The Dalai Lama's letter to Obama, dated Nov. 7, coincided with the news of six self-immolations of Tibetans in the space of 48 hours.
Agence France-Presse cited Indian-based exiled Tibetan leaders as saying that a man set himself ablaze on Thursday in the Tibetan-inhabited Huangnan prefecture of China's Qinghai Province, a day after a 23-year-old woman self-immolated and died in the same region.
Three teenage monks — the youngest aged 15 — set themselves alight on Wednesday in Aba County in Sichuan Province, and another incident was reported in the Tibetan Autonomous Region.
The self-immolations came on the eve of Chinese Communist Party’s 18th National Congress in Beijing.
The weeklong conference will unveil the country's new leadership.
More from GlobalPost: Tibetan self-immolations: 6 Tibetans set fire to themselves in 48 hours
His Holiness wrote:
"When you were elected in 2008, you inspired the world with a call to take responsibility for the problems we face as global citizens. Since then, you have made earnest efforts to live up to that great hope and trust placed in you by the American public.

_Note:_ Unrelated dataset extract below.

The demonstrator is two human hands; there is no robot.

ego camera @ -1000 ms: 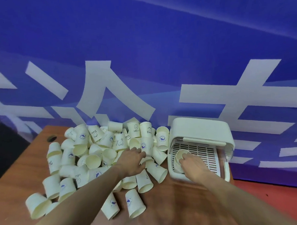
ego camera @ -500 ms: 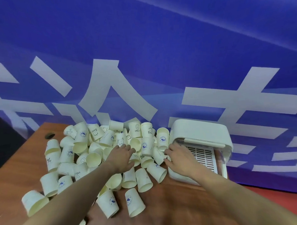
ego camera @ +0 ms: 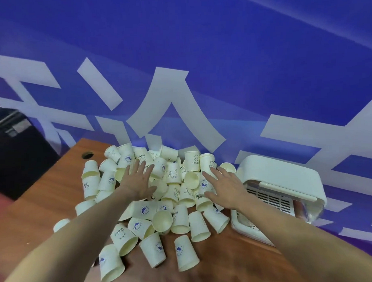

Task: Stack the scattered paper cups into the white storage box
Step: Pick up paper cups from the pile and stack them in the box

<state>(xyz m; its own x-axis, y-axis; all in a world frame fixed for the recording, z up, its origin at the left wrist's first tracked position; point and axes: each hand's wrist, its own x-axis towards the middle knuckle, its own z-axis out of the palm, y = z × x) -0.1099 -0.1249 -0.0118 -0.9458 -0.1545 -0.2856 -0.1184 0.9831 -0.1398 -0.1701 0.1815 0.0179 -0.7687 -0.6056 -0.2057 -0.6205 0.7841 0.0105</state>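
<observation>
Several cream paper cups with blue prints lie in a loose pile [ego camera: 174, 183] across the wooden table, most on their sides. My left hand [ego camera: 139, 180] is spread flat over the left part of the pile, fingers straight. My right hand [ego camera: 222, 186] is spread over the pile's right part, fingers straight, holding nothing. The white storage box [ego camera: 283, 179] stands at the table's right, its lid raised above a slotted white tray. My right forearm crosses in front of the box's near corner.
The brown table [ego camera: 45, 198] has a round cable hole [ego camera: 87, 155] at its far left corner. A blue banner with white shapes hangs right behind the table. Dark floor lies to the left.
My right hand left the box and moved left onto the cup pile. My left hand reached further into the pile and flattened out. The view shifted to the left.
</observation>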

I believe you have been re-elected now in recognition of that effort."
The letter can be read in full on the website of the Central Tibetan Administration.
The Dalai Lama — who favors self-rule rather than independence, according to The New York Times — ceded his political authority in Tibet to elected leadership last year.
In his letter, the Dalai Lama addressed the "tragic series of self-immolations" and encouraged Obama to "take further steps to encourage a mutually acceptable solution."
"When you first took office, I remember writing to you that the world places great hope in the democratic vision and leadership of the United States and that I hoped you would be able to shape a more peaceful world, bearing in mind the poverty, injustice and deprivation suffered by billions of people. The need to address these issues remains pressing today. "
According to Phayul, 67 Tibetans have set themselves on fire since 2009 to protest what activists say is China's heavy-handed rule over the region.